[Problem] Give an exact copy of the lines from the beginning of the listing below to the "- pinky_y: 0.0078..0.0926" line, inclusive.

= Beginning of Section =

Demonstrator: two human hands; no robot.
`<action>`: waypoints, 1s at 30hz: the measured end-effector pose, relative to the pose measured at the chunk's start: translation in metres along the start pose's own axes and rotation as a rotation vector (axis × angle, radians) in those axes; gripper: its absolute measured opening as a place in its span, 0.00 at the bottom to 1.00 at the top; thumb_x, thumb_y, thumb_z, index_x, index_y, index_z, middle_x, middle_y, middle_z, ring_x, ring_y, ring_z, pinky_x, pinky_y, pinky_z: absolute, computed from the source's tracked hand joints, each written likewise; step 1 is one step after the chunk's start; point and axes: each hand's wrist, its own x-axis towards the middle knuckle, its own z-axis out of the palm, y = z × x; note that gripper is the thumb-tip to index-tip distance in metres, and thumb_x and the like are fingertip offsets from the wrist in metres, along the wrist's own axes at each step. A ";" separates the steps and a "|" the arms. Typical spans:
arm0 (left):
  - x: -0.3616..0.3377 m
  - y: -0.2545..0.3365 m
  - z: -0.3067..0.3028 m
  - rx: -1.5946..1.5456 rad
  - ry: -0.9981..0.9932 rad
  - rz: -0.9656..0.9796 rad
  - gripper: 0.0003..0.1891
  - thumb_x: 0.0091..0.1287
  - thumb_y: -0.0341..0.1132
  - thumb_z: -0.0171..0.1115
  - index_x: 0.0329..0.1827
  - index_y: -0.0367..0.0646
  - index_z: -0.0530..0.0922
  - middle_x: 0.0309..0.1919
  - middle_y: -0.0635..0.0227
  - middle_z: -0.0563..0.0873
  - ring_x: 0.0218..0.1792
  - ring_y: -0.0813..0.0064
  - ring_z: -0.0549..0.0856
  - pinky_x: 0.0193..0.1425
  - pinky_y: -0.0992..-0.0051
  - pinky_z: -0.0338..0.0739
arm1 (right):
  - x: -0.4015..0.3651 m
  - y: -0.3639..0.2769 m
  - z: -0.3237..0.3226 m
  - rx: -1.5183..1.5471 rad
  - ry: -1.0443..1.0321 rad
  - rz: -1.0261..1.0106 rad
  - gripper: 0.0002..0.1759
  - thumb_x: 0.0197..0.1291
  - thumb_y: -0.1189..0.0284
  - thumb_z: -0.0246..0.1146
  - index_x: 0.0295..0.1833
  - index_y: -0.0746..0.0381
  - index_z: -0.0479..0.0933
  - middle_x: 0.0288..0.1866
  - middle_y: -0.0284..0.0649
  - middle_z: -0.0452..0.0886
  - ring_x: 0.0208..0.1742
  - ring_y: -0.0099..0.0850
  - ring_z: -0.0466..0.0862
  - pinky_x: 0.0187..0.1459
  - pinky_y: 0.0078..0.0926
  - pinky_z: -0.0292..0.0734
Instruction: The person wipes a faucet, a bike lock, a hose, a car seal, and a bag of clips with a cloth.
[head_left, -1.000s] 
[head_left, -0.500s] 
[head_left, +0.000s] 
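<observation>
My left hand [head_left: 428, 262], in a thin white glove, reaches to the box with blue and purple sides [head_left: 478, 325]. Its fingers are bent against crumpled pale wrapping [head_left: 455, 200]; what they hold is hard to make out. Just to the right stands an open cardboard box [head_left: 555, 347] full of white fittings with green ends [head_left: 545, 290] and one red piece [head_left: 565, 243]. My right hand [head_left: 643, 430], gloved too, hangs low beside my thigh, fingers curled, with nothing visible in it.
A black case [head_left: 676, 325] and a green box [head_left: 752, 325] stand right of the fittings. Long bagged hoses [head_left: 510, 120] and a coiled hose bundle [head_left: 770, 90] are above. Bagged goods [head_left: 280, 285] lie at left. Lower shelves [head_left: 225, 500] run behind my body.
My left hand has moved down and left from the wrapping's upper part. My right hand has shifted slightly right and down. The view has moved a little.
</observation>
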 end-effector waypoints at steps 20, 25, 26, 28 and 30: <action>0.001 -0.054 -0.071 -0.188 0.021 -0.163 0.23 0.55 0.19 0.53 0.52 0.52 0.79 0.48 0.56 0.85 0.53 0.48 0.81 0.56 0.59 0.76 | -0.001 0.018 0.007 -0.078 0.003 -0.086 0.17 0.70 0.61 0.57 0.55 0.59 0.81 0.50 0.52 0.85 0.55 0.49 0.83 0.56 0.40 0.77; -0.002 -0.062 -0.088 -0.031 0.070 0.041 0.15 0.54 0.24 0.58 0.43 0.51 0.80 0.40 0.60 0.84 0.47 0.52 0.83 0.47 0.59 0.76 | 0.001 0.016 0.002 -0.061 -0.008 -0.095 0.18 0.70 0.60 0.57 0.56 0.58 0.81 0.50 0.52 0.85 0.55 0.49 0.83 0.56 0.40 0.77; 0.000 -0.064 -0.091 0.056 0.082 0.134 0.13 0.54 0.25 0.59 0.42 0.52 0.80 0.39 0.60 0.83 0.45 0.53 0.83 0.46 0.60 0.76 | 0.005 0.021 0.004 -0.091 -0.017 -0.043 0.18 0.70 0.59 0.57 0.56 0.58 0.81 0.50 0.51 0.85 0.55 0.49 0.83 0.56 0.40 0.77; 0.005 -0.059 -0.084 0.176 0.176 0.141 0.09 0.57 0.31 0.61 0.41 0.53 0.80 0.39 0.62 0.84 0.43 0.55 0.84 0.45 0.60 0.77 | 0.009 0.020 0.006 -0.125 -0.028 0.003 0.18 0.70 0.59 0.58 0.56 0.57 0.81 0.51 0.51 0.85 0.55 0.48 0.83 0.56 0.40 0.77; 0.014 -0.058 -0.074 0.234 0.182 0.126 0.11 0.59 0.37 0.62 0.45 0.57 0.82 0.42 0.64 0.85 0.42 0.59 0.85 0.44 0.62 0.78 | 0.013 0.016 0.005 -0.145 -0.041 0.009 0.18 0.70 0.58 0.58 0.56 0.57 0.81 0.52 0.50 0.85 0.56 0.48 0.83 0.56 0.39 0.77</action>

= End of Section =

[Response area]
Demonstrator: two human hands; no robot.
`<action>`: waypoints, 1s at 30hz: the measured end-effector pose, relative to the pose measured at the chunk's start: translation in metres along the start pose's own axes and rotation as a rotation vector (axis × angle, radians) in those axes; gripper: its absolute measured opening as a place in its span, 0.00 at the bottom to 1.00 at the top; thumb_x, thumb_y, thumb_z, index_x, index_y, index_z, middle_x, middle_y, middle_z, ring_x, ring_y, ring_z, pinky_x, pinky_y, pinky_z: absolute, computed from the source's tracked hand joints, each written likewise; step 1 is one step after the chunk's start; point and axes: each hand's wrist, its own x-axis towards the middle knuckle, its own z-axis out of the palm, y = z × x; note that gripper is the thumb-tip to index-tip distance in metres, and thumb_x and the like are fingertip offsets from the wrist in metres, along the wrist's own axes at each step. A ";" separates the steps and a "|" the arms. Typical spans:
arm0 (left):
  - x: -0.3616..0.3377 m
  - y: -0.2545..0.3365 m
  - z: -0.3067..0.3028 m
  - rx: -1.5946..1.5456 rad
  - ry: -0.9981..0.9932 rad
  - rz: -0.9656..0.9796 rad
  - gripper: 0.0003..0.1891
  - thumb_x: 0.0091..0.1287
  - thumb_y: -0.0341..0.1132
  - thumb_z: -0.0171..0.1115
  - index_x: 0.0329..0.1827
  - index_y: -0.0367..0.0646
  - index_z: -0.0530..0.0922
  - middle_x: 0.0309..0.1919
  - middle_y: -0.0635..0.0227
  - middle_z: -0.0563..0.0873
  - ring_x: 0.0218..0.1792
  - ring_y: -0.0813..0.0064
  - ring_z: -0.0549..0.0856
  - pinky_x: 0.0193..0.1425
  - pinky_y: -0.0992..-0.0051
  - pinky_z: -0.0338..0.0739
arm1 (right):
  - x: -0.4015..0.3651 m
  - y: -0.3639..0.2769 m
  - z: -0.3237..0.3226 m
  - rx: -1.5183..1.5471 rad
  - ry: -1.0443..1.0321 rad
  - rz: -1.0261..1.0106 rad
  - gripper: 0.0002..0.1759
  - thumb_x: 0.0197..0.1291
  - thumb_y: -0.1189..0.0284
  - thumb_z: -0.0246..0.1146
  - index_x: 0.0295..0.1833
  - index_y: -0.0746..0.0381
  - index_z: -0.0479..0.0933
  - middle_x: 0.0288..0.1866
  - middle_y: -0.0284..0.0649
  - middle_z: -0.0452..0.0886
  - ring_x: 0.0208..0.1742
  - ring_y: -0.0099..0.0850
  - ring_z: -0.0466..0.0862
  - pinky_x: 0.0187..0.1459
  - pinky_y: 0.0078..0.0926

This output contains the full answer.